Is there any tools that can collect the instruction information of one cuda program?

I want to collect the instruction information of one cuda program, such as, how many ‘ld’ the program has, how many instructions the program has in total, etc.

I know maybe I could calculate those by reading .ptx file after compiling with ‘-keep’. But I still want to know if there is any tool that I can use to do this job…

Thank you all!!

Maybe use NVidia’s NSight or NVIDIA Visual Profiler. I think both will do this and both are free.

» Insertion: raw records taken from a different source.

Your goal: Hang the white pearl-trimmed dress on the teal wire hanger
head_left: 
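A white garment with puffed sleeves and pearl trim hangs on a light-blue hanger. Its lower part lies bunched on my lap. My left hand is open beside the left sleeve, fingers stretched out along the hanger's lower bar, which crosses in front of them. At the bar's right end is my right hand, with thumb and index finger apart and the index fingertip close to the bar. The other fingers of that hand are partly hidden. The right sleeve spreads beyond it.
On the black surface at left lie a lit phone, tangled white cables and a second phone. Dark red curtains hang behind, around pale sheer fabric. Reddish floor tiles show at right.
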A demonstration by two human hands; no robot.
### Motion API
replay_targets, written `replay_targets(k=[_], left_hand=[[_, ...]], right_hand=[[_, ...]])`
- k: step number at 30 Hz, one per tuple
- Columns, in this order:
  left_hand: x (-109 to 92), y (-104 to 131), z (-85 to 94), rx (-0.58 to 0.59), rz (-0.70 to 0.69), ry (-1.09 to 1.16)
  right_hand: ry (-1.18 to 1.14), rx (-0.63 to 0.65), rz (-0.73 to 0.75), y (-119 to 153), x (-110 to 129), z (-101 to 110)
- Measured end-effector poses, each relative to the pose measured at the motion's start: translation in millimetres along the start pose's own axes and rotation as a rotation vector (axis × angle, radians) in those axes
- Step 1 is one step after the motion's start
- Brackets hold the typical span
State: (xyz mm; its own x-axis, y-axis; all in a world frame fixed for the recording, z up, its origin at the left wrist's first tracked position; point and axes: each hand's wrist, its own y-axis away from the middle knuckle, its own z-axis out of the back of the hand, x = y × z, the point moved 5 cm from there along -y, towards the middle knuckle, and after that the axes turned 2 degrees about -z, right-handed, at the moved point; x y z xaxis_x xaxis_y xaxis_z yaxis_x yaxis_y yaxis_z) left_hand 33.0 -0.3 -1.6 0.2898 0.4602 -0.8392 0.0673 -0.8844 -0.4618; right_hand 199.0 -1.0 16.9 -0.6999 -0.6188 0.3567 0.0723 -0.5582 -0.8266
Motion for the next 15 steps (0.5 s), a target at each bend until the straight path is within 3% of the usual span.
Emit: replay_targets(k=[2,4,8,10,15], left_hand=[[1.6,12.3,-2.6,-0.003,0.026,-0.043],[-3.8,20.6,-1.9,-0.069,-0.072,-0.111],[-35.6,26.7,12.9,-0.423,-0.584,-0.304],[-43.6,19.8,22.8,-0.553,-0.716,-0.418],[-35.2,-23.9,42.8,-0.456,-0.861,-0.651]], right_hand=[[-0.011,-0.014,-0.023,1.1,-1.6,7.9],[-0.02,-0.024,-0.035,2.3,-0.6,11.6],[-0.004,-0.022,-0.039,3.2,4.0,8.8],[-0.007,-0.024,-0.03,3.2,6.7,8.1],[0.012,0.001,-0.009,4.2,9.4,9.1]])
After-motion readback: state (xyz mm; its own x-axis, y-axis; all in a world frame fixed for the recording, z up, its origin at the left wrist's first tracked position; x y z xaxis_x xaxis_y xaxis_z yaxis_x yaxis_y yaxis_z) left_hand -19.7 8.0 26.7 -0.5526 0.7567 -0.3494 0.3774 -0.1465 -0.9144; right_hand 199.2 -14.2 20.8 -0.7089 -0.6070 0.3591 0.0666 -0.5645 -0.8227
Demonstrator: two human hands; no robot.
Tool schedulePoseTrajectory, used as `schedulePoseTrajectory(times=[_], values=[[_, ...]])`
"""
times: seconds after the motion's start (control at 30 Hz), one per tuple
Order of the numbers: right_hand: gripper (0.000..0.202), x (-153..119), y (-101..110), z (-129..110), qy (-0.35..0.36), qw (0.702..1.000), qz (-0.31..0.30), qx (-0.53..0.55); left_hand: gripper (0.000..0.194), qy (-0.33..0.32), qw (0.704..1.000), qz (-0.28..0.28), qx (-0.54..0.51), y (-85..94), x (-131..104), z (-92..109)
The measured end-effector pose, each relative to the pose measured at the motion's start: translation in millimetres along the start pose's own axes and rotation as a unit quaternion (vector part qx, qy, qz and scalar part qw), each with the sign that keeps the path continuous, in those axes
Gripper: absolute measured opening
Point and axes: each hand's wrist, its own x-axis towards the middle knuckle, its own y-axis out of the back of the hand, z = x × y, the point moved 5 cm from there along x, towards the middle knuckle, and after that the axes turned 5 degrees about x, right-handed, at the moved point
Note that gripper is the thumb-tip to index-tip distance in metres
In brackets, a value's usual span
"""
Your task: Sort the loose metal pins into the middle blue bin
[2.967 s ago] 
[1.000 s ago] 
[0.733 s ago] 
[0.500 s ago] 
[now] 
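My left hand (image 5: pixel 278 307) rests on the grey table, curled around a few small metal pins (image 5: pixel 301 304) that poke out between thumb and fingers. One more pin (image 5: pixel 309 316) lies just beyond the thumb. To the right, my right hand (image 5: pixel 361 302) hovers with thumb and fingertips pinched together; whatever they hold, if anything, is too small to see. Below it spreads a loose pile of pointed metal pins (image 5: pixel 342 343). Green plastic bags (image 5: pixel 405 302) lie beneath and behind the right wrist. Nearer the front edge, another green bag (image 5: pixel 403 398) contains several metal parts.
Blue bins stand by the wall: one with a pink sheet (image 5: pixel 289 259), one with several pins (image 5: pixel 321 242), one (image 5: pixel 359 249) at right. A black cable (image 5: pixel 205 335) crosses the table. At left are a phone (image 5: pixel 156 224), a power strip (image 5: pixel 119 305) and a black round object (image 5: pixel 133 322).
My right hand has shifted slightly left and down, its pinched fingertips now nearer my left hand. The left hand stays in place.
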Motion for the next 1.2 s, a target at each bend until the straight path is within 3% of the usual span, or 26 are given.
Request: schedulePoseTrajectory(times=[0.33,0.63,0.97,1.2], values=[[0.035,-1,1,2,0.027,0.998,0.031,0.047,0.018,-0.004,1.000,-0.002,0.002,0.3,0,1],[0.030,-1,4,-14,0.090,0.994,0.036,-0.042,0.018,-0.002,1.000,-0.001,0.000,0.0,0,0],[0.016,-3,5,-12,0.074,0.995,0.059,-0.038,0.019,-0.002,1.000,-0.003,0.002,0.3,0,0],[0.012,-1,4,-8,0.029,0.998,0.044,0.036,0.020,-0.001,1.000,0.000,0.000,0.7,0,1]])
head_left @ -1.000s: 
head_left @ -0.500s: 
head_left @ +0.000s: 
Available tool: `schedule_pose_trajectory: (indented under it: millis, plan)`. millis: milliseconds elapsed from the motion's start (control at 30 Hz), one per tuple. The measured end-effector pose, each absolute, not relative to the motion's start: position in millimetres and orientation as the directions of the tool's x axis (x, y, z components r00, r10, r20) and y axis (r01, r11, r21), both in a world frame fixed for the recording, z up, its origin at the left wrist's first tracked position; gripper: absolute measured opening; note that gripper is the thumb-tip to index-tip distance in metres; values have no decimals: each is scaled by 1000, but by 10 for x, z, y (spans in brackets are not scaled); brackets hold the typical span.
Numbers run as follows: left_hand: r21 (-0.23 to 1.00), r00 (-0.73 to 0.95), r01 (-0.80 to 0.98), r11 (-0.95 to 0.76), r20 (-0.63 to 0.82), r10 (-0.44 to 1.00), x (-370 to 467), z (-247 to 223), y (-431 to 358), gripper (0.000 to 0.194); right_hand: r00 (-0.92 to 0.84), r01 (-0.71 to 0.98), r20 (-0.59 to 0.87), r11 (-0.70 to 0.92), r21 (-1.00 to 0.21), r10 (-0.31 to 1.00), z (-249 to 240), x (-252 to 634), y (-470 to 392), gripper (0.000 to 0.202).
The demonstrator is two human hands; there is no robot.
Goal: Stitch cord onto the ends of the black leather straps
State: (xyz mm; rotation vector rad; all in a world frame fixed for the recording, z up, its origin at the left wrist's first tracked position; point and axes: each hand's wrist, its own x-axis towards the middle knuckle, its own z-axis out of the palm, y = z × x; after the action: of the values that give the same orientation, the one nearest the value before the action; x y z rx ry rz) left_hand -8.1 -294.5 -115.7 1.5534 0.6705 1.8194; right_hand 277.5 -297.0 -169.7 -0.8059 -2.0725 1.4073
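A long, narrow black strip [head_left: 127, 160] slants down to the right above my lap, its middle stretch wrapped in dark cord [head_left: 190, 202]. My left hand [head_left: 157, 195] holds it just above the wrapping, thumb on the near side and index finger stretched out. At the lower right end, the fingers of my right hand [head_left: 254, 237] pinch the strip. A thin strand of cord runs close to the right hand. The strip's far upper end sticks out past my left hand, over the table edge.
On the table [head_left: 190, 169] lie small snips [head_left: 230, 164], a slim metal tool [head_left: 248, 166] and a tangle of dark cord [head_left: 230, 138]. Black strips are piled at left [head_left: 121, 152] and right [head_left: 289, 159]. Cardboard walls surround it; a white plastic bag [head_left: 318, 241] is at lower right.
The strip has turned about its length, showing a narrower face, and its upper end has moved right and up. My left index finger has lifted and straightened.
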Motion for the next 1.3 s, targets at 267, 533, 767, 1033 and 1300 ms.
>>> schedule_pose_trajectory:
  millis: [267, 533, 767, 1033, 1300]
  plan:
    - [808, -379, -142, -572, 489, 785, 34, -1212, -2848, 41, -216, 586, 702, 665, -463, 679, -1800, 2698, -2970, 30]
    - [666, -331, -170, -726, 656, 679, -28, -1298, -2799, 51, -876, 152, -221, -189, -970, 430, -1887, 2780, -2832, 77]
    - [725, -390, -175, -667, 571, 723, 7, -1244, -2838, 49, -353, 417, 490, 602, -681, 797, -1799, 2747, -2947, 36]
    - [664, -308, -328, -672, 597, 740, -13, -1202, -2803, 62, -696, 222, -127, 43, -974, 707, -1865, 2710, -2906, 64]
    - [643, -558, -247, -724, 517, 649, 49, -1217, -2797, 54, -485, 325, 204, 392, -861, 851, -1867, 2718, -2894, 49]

Note you are probably not interested in analysis on the PTX level, which merely is an intermediate representation, but in analysis of the output of “cuobjdump -sass”. The latter shows you the shader assembly code that is actually executed on the device.

I don’t know of particular tools for it’s analysis, but quite a bit can be achieved using standard unix tools like grep and wc -l.

As @tera says grep and other unix tools can do most of what you want.

A useful grep from another thread in this forum is:

This will produce a list of instructions and their counts. This was tested against CUDA 5.5’s cuobjdump.exe.

Also, the CUDA 5.5 NSight 3.1 Performance Analysis function seems to now be producing instruction count info. Look under the “CUDA Source Profiler” node in the results tree.

I’ve only tried it out once but it reveals where branches and load/stores occur in the source code along with line-by-line statistics. It’s looking very useful.

Nsight Visual Studio Edition 3.0 and higher support instruction level counters.

These experiments collect statistics per SASS instruction and roll the data up to PTX and high level source if -lineinfo or -G was specified during compilation.

The Instruction Count experiment collects:

  • instructions executed
  • thread instructions executed
  • not predicated off thread instructions executed
  • histogram of thread instructions executed
  • histogram of not predicated off thread instructions executed

The Branch Statistics experiment collects:

  • branch instructions executed
  • branch taken
  • divergent branch taken

The Memory Transactions experiment collects data for generic, local, and shared memory instructions:

  • memory instructions executed
  • l1 transactions
  • l1 ideal transactions
  • histogram of transactions

The information is displayed in table form and in a side by side source code view.

The source code view supports heat maps and correlation between high level source and SASS.

It is highly recommended that users of this view focus on the SASS information. The compiler applies a lot of optimizations. The user must interpret the high level and PTX source level information in context of the SASS code. For example, the compiler may unroll a loop which is obvious in the correlation map but not necessarily obvious in the high level source statistics.

The contents of the source view can be copy and pasted into a file in order to allow additional processing. @allanmac simple grep of cuobjdump is a nice example of what can be done. This can be modified to also increment by one of the export counters (e.g. inst_executed).

@Greg @ NV

Can Nsight eclipse editon do this job?